The influence of pathological fracture on surgical management, local recurrence and survival was established in patients with high grade, localised, extremity osteosarcoma (n=484), chondrosarcoma (n=130) and Ewing's sarcoma (n=156). Limb salvage was possible in 79% of patients with a fracture compared to 84% of patients without a fracture (p=0.17). No difference in local recurrence was found between fracture and control groups.

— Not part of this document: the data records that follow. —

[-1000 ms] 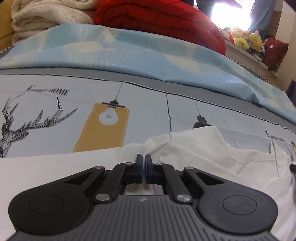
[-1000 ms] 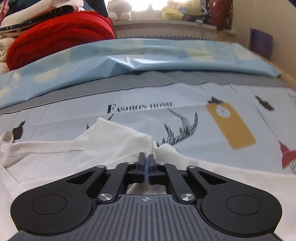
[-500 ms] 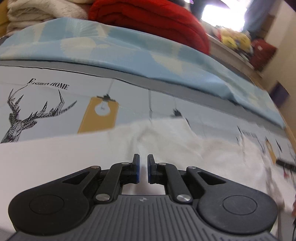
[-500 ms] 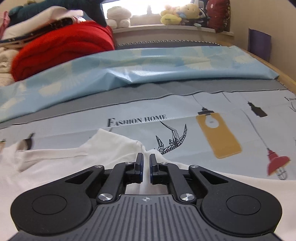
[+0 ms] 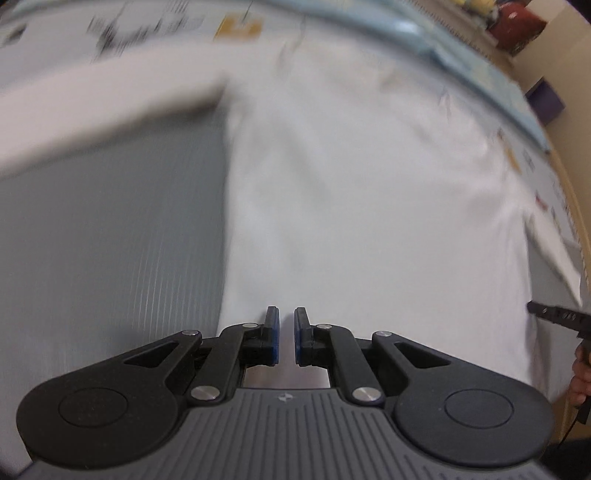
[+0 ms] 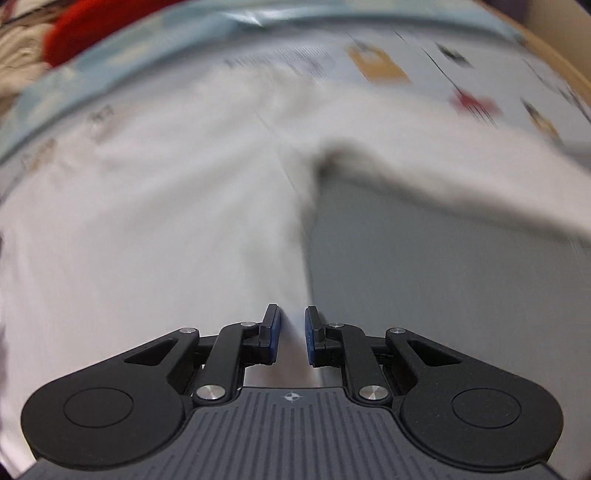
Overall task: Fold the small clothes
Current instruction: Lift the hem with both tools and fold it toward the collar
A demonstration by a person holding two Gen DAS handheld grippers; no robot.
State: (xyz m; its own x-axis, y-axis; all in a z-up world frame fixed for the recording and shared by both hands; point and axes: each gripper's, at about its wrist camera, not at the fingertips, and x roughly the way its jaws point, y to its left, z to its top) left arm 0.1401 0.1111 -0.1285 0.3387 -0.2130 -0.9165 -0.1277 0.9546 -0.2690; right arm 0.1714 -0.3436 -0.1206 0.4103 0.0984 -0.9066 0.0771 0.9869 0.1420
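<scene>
A white shirt [image 5: 351, 184] lies spread flat on the bed, blurred by motion. Its left sleeve [image 5: 110, 96] stretches out to the left. In the right wrist view the shirt [image 6: 147, 221] fills the left half and its other sleeve [image 6: 461, 166] runs off to the right. My left gripper [image 5: 286, 314] points down over the shirt's lower body near its left edge, pads a narrow gap apart, gripping nothing. My right gripper [image 6: 293, 312] hangs above the shirt's right edge. Its jaws are opening, and the cloth below them is not pinched.
Grey striped bedding [image 5: 110, 240] borders the shirt on both sides [image 6: 424, 277]. Farther back lie the printed sheet [image 6: 380, 66], a light blue quilt [image 5: 461, 48] and a red blanket [image 6: 92, 22]. A black part of the other gripper [image 5: 554, 317] and a hand [image 5: 581, 376] show at the right edge.
Both grippers were shut on the shirt's cloth, then let it go. They have swung back over the garment and tipped downward, so the views now look down on its body.
</scene>
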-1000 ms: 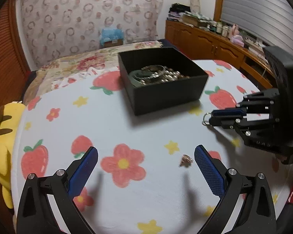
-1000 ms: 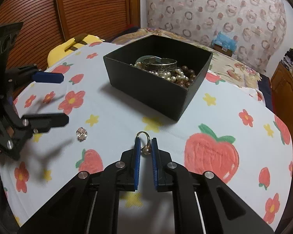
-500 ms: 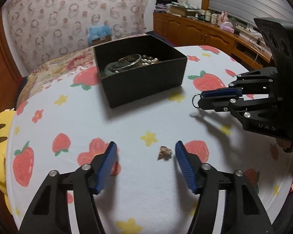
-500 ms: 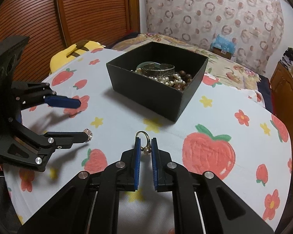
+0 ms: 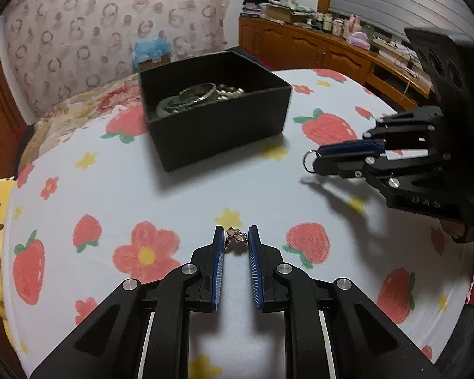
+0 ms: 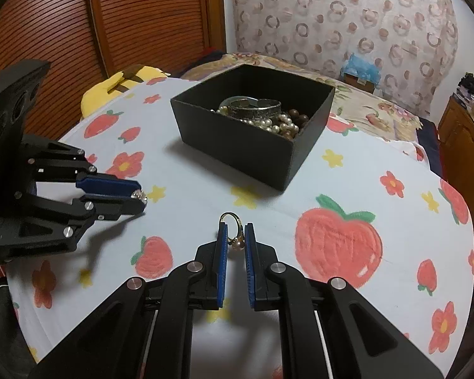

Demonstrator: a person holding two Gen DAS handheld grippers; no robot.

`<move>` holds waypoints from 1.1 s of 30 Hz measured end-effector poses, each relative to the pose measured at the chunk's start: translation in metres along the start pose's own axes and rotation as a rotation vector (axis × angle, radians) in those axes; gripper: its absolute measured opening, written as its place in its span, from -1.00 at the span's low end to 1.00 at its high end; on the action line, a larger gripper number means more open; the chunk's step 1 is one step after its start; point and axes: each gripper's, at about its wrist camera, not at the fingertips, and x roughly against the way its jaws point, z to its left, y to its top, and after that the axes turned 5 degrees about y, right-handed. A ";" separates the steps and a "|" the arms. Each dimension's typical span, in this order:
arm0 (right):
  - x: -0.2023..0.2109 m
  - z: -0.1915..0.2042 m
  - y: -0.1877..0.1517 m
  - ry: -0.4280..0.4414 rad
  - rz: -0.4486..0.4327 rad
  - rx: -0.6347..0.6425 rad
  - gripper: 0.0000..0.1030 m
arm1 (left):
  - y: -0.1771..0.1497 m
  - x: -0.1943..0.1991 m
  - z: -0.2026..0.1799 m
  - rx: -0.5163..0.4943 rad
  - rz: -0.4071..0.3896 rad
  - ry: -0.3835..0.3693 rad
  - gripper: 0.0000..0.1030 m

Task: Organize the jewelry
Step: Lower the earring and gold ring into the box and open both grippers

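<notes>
Currently, left gripper (image 5: 234,237): blue pads closed on small rose-gold brooch-like charm (image 5: 236,236), lower centre, pinched for carrying.
Right gripper (image 6: 235,232): clamps gold pearl ring (image 6: 233,232), hoop protruding.
Black square box (image 5: 218,129): upper centre, holding bangle and beads; likely destination.

black box (image 6: 237,145) | strawberry-flower tablecloth (image 6: 379,195) | blue fingers (image 6: 222,252)

Round table (image 6: 347,189) in strawberry-and-flower cloth, black jewelry box (image 6: 256,145) on it
</notes>
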 end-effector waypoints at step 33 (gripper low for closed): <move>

In univariate analysis, survival in the fracture group was lower than in the control group for osteosarcoma (34% versus 58%, p<0.01) and chondrosarcoma (35% versus 63%, p=0.04), but not for Ewing's sarcoma (75% versus 64%, p=0.80). In multivariate analysis, fracture remained a significant predictor of survival for osteosarcoma, but not for chondrosarcoma, where dedifferentiated subtype appeared to be decisive. Pathological fracture independently predicts worse survival in osteosarcoma, but not chondrosarcoma and Ewing's sarcoma. Limb saving surgery seems safe, if adequate resection margins are achieved.

摘要

在患有高级别、局限性肢体骨肉瘤(n = 484)、软骨肉瘤(n = 130)和尤因肉瘤(n = 156)的患者中,研究了病理性骨折对外科治疗、局部复发和生存的影响。发生骨折的患者中79%可行保肢手术,而未发生骨折的患者中这一比例为84%(p = 0.17)。骨折组与对照组之间未发现局部复发有差异。在单因素分析中,骨肉瘤(34%对58%,p < 0.01)和软骨肉瘤(35%对63%,p = 0.04)骨折组的生存率低于对照组,但尤因肉瘤并非如此(75%对64%,p = 0.80)。在多因素分析中,骨折仍然是骨肉瘤生存的重要预测因素,但软骨肉瘤并非如此,其中去分化亚型似乎起决定性作用。病理性骨折独立预测骨肉瘤的生存较差,但对软骨肉瘤和尤因肉瘤并非如此。如果能获得足够的切缘,保肢手术似乎是安全的。